Task requirements.
Whatever the records below hold, copy it all out exactly.
-- Supplied records follows --
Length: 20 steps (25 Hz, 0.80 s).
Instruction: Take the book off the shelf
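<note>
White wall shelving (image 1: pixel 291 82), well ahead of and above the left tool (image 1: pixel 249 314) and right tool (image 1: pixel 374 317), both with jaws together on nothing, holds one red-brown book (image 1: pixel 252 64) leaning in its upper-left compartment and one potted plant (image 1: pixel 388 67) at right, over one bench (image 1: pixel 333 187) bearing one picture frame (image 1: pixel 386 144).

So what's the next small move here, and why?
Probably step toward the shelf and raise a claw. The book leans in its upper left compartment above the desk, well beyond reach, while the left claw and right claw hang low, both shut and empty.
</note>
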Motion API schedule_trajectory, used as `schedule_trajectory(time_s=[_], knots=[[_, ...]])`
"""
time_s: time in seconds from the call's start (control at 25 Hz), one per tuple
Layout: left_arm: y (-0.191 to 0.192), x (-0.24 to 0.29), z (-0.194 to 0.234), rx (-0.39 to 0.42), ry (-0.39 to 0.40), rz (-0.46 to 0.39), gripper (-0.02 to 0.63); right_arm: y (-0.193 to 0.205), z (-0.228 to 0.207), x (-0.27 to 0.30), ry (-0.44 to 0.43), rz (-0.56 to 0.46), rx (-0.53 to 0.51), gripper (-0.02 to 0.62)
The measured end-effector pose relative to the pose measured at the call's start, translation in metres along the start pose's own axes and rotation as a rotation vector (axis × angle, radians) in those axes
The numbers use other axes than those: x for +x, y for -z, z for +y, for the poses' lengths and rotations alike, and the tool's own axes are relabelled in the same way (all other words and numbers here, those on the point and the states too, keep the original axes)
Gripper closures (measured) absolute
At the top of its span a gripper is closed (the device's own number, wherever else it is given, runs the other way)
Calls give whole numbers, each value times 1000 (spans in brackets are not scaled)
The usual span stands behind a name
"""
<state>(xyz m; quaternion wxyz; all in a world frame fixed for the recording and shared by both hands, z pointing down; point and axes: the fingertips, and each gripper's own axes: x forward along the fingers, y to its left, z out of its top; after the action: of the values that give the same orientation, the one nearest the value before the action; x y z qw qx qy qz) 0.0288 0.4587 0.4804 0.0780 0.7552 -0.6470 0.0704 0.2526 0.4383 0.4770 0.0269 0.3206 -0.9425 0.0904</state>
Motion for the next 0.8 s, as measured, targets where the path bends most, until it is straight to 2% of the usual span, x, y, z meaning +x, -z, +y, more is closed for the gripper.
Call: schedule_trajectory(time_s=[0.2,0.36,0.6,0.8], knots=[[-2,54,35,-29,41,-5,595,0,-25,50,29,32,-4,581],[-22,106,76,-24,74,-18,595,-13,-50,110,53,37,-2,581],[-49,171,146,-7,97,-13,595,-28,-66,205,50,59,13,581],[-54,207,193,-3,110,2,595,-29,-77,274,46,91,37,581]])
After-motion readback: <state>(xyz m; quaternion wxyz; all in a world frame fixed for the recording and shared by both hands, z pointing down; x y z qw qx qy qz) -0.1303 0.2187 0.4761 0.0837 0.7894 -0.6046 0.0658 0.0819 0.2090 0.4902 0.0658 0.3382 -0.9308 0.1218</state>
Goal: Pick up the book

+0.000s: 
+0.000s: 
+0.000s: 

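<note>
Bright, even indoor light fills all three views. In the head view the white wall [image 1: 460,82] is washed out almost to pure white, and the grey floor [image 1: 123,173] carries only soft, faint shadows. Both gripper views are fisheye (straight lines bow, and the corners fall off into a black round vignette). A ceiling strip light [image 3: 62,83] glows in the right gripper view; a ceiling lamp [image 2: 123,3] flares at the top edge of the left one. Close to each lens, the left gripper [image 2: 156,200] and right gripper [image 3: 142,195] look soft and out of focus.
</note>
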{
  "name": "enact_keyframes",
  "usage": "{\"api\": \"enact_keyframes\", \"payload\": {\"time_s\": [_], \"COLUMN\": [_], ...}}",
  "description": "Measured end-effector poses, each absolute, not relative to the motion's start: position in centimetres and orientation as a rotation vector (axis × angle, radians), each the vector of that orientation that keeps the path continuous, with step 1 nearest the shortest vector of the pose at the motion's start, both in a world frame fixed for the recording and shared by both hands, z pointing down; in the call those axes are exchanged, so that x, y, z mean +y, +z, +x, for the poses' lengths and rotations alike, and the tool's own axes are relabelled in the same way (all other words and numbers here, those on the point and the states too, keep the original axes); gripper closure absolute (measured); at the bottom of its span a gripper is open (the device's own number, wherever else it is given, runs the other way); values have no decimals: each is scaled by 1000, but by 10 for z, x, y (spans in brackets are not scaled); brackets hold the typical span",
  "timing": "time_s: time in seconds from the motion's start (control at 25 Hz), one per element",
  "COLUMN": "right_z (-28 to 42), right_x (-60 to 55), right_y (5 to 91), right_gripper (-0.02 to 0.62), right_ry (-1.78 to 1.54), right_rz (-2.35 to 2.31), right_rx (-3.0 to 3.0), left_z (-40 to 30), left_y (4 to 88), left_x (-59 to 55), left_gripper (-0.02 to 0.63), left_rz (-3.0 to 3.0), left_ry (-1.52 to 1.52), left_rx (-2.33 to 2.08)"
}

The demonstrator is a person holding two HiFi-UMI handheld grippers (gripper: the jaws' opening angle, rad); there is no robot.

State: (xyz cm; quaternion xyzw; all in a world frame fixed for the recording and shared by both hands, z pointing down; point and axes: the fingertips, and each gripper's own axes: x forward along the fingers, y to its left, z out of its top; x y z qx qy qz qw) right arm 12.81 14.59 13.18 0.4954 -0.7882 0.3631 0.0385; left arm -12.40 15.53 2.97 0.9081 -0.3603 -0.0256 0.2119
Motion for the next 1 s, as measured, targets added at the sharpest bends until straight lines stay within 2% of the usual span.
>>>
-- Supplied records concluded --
Solution to the problem.
Length: 20 steps (25 Hz, 0.80 s).
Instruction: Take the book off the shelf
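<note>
White wall shelving (image 1: pixel 291 82), well ahead of and above the left tool (image 1: pixel 249 314) and right tool (image 1: pixel 374 317), both with jaws together on nothing, holds one red-brown book (image 1: pixel 252 64) leaning in its upper-left compartment and one potted plant (image 1: pixel 388 67) at right, over one bench (image 1: pixel 333 187) bearing one picture frame (image 1: pixel 386 144).

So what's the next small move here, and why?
Probably step toward the shelf and raise a claw. The book leans in its upper left compartment above the desk, well beyond reach, while the left claw and right claw hang low, both shut and empty.
</note>
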Motion API schedule_trajectory, used as `schedule_trajectory(time_s=[_], knots=[[_, ...]])`
"""
time_s: time in seconds from the call's start (control at 25 Hz), one per tuple
Layout: left_arm: y (-0.191 to 0.192), x (-0.24 to 0.29), z (-0.194 to 0.234), rx (-0.39 to 0.42), ry (-0.39 to 0.40), rz (-0.46 to 0.39), gripper (-0.02 to 0.63); right_arm: y (-0.193 to 0.205), z (-0.228 to 0.207), x (-0.27 to 0.30), ry (-0.44 to 0.43), rz (-0.56 to 0.46), rx (-0.53 to 0.51), gripper (-0.02 to 0.62)
The measured end-effector pose relative to the pose measured at the call's start, translation in metres along the start pose's own axes and rotation as a rotation vector (axis × angle, radians) in those axes
The numbers use other axes than those: x for +x, y for -z, z for +y, for the poses' lengths and rotations alike, and the tool's own axes are relabelled in the same way (all other words and numbers here, those on the point and the states too, keep the original axes)
Gripper closures (measured) absolute
At the top of its span a gripper is closed (the device's own number, wherever else it is given, runs the other way)
Calls give whole numbers, each value times 1000 (spans in brackets are not scaled)
The usual span stands behind a name
"""
<state>(xyz m; quaternion wxyz; all in a world frame fixed for the recording and shared by both hands, z pointing down; point and axes: the fingertips, and each gripper's own axes: x forward along the fingers, y to its left, z out of its top; after the action: of the values that give the same orientation, the one nearest the value before the action; x y z qw qx qy qz) 0.0288 0.4587 0.4804 0.0780 0.7552 -0.6470 0.0704 0.2526 0.4383 0.4770 0.0269 0.3206 -0.9425 0.0904</state>
Motion for the next 0.8 s, as measured, targets where the path bends most, until it is straight to 2% of the usual span, x, y, z meaning +x, -z, +y, more is closed for the gripper.
Call: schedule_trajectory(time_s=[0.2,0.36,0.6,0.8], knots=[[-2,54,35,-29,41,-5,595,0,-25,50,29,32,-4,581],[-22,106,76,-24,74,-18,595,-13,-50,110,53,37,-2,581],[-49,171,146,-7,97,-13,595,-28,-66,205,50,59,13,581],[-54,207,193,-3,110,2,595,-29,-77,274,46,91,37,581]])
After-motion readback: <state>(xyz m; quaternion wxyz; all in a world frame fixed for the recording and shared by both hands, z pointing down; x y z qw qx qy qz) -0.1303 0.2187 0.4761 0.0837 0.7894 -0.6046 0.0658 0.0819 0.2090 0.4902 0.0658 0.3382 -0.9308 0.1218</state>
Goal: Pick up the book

+0.000s: 
+0.000s: 
+0.000s: 

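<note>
Bright, even indoor light fills all three views. In the head view the white wall [image 1: 460,82] is washed out almost to pure white, and the grey floor [image 1: 123,173] carries only soft, faint shadows. Both gripper views are fisheye (straight lines bow, and the corners fall off into a black round vignette). A ceiling strip light [image 3: 62,83] glows in the right gripper view; a ceiling lamp [image 2: 123,3] flares at the top edge of the left one. Close to each lens, the left gripper [image 2: 156,200] and right gripper [image 3: 142,195] look soft and out of focus.
</note>
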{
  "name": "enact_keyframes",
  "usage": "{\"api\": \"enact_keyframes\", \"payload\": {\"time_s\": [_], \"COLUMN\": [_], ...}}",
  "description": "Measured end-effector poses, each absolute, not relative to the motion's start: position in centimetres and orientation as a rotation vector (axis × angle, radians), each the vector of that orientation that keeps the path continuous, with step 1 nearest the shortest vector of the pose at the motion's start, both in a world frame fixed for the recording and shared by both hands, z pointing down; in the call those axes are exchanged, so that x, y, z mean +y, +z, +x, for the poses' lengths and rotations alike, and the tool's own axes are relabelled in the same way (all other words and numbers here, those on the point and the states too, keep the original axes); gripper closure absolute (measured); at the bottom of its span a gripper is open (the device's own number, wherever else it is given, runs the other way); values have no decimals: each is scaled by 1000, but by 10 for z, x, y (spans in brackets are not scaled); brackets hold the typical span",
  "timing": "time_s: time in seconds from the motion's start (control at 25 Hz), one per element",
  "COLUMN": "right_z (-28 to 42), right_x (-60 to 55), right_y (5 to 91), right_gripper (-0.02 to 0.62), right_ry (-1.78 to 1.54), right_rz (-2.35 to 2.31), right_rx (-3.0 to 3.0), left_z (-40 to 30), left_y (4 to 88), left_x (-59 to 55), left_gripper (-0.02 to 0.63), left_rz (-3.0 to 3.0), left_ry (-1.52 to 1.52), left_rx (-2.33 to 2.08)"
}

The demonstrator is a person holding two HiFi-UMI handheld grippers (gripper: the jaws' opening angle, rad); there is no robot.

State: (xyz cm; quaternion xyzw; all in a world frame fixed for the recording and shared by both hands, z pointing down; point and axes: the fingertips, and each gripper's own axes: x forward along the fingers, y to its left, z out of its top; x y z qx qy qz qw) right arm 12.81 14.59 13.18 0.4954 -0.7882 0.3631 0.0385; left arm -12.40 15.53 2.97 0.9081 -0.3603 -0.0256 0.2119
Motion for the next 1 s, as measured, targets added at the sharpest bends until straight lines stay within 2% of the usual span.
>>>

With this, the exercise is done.